Le contrat est le véritable livrable de la négociation. Vérifiez les délais d'intervention engagés selon la gravité de l'incident, les plages horaires couvertes, la facturation des dépassements et les conditions de révision tarifaire. Faites préciser noir sur blanc qui détient les licences, les noms de domaine et les accès administrateur : ces éléments doivent rester au nom de votre entreprise.
La réversibilité est le point le plus souvent oublié et le plus coûteux à découvrir trop tard. Demandez ce qui se passe le jour où vous partez : format et délai de restitution des données, documentation remise, accompagnement du successeur, durée du préavis. Un prestataire solide répond à cette question sans se crisper.

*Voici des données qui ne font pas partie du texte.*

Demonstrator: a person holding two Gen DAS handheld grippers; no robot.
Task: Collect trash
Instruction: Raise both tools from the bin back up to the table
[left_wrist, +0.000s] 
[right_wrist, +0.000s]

La sécurité se traite comme un sujet à part entière, pas comme une ligne de devis. Interrogez chaque candidat sur la politique de sauvegarde, la fréquence des tests de restauration, la gestion des droits d'accès et la marche à suivre en cas d'incident. Si des données personnelles sont concernées, la CNIL publie des repères pour encadrer la relation avec un sous-traitant.

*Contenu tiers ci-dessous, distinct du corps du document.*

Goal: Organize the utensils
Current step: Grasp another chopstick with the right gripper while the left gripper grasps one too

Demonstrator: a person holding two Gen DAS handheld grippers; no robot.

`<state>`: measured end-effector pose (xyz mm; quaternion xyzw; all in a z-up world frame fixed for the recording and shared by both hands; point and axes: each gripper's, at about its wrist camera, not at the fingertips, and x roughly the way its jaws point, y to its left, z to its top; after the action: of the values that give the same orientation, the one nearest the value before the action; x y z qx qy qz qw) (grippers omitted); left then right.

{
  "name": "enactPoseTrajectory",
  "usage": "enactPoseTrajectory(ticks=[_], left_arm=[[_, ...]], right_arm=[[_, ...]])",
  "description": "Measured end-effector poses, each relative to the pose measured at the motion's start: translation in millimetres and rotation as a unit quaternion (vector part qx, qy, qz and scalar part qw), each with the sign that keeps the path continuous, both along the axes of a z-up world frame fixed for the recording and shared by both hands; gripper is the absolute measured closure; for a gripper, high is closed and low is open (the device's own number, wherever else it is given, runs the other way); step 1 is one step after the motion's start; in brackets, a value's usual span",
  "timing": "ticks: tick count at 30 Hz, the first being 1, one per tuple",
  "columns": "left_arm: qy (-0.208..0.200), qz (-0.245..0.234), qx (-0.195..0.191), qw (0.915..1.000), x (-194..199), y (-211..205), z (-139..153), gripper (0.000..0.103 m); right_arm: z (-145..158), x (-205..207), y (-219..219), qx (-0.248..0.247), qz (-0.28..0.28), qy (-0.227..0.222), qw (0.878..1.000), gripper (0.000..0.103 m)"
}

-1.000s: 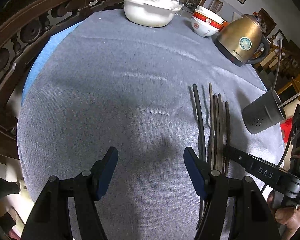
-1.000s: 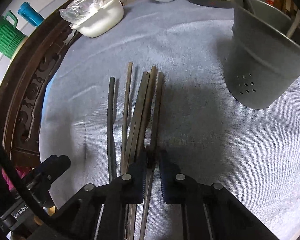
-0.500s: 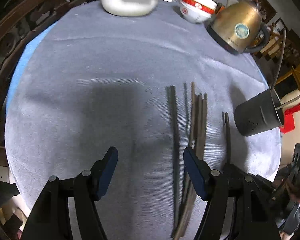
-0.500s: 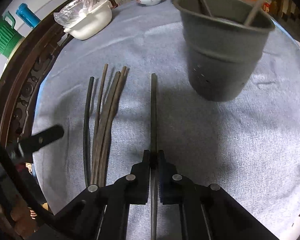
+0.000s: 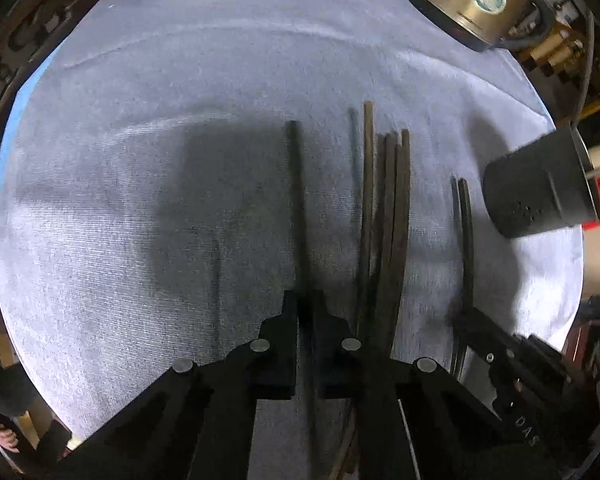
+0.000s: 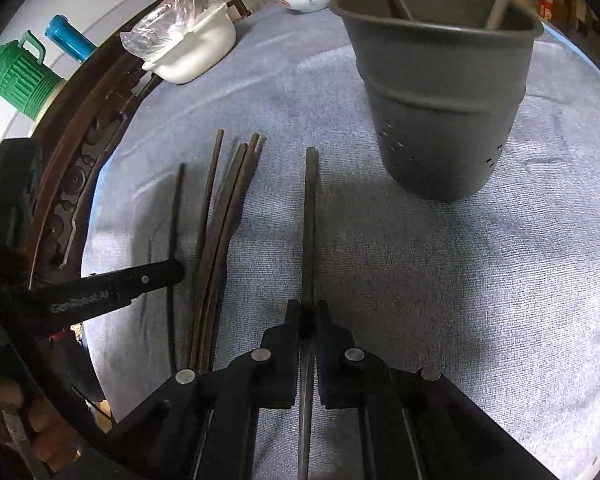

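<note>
Now that both tools have closed, each one grips a single chopstick, where a second ago only the right one did. Round counter [image 5: 180, 120] under grey woven cloth carries everything. Dark grey perforated metal utensil holder [image 6: 440, 92] stands upright at the far right, already with two utensil handles in it; it has come closer in the right wrist view than a second ago.

Loose bundle of dark brown wooden chopsticks [image 5: 388, 220] lies mid-counter, running near to far, untouched by either tool. It is thinner than before: one stick was drawn off its right side, and the lone one on its left is now gripped.

Left hand-held gripper [image 5: 305, 312]: jaws were standing wide half a second ago, now closed on a single black chopstick [image 5: 296, 200] lying left of the bundle, gripped near its near end. Stick appears flat on the cloth still; lift not yet evident.

Right hand-held gripper [image 6: 307, 322]: jaws fully pinched on a single dark brown chopstick [image 6: 310, 220], which has been pulled clear to the right of the bundle and points toward the holder, its far tip just short of the holder's base.

Reading: a two-handed pick is under way, one stick per tool. The next step would likely be raising each stick and tipping it into the holder. Risk: a thin stick pivoting in a near-end pinch.
</note>
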<state>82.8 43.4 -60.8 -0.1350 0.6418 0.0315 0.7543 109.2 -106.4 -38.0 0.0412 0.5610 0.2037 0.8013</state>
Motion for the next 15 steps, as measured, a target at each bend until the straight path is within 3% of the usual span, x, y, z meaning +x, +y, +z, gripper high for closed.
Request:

Pour trancher, une grille simple suffit : adéquation au besoin écrit, références comparables, engagements de délai, coût total sur trois ans, sécurité et réversibilité. Rencontrez les techniciens qui interviendront, pas seulement le commercial. Gardez enfin en interne une copie de vos identifiants critiques et un inventaire de vos abonnements, afin que la dépendance reste maîtrisée.
Questions fréquentes
Faut-il privilégier un prestataire informatique local ?
La proximité facilite les interventions sur site et la connaissance de votre organisation. Elle ne remplace toutefois pas des engagements de délai écrits, qui restent le critère déterminant. Vérifiez aussi la capacité du prestataire à intervenir rapidement à distance.

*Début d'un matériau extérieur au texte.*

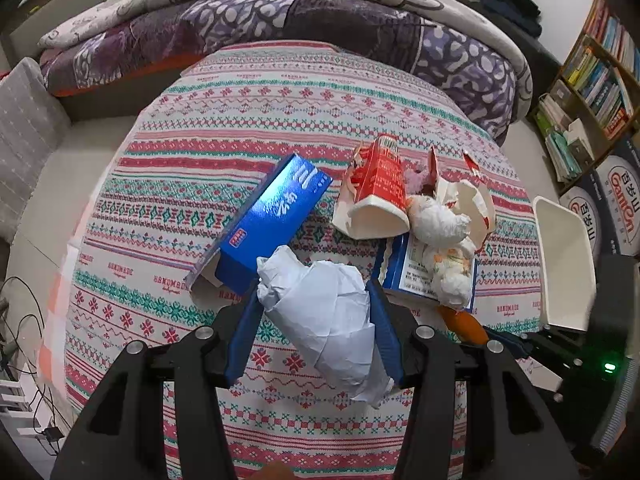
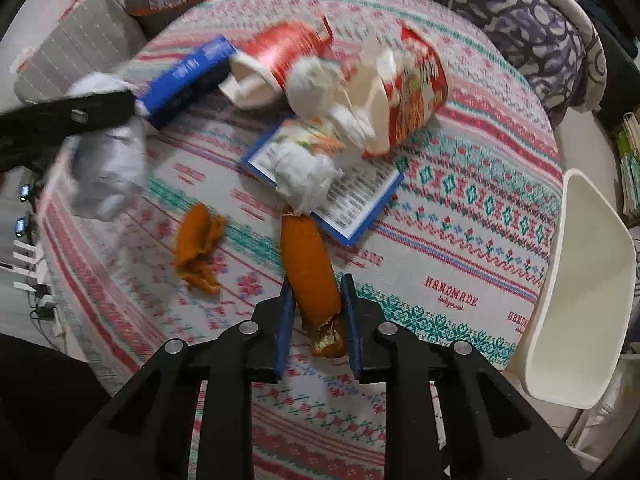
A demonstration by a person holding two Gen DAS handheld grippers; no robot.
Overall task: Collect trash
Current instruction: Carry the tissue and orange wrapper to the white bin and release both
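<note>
Blue fingers (image 1: 380, 320) of the left gripper (image 1: 314, 294) stand about half open and press from both sides on a crumpled white paper (image 1: 332, 320), which it holds above the patterned tablecloth (image 1: 192, 128). Fingers (image 2: 350, 312) of the right gripper (image 2: 316, 294) are nearly closed on an orange sausage-like piece (image 2: 308, 268); both pads touch its torn near end, and its far end lies just beside a flat blue-edged leaflet (image 2: 356, 200).

On the cloth, from big to small: a white bin (image 2: 572, 300) at the right edge of the table, a blue carton (image 1: 272, 216) lying on its side, a torn red-and-white paper cup (image 1: 378, 188), white tissue wads (image 1: 440, 220) over the leaflet, and a small orange peel scrap (image 2: 200, 248) alone, to the left of the sausage-like piece.
</note>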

Sur quelle durée s'engager ?
Une durée courte et reconductible permet de vérifier la qualité réelle du service avant un engagement long. Regardez surtout le préavis, les conditions de résiliation et les modalités de restitution des données.
Combien de prestataires faut-il consulter ?
Trois propositions répondant à un cahier des charges identique suffisent généralement à comparer utilement. Au-delà, l'analyse devient chronophage sans apporter d'information supplémentaire.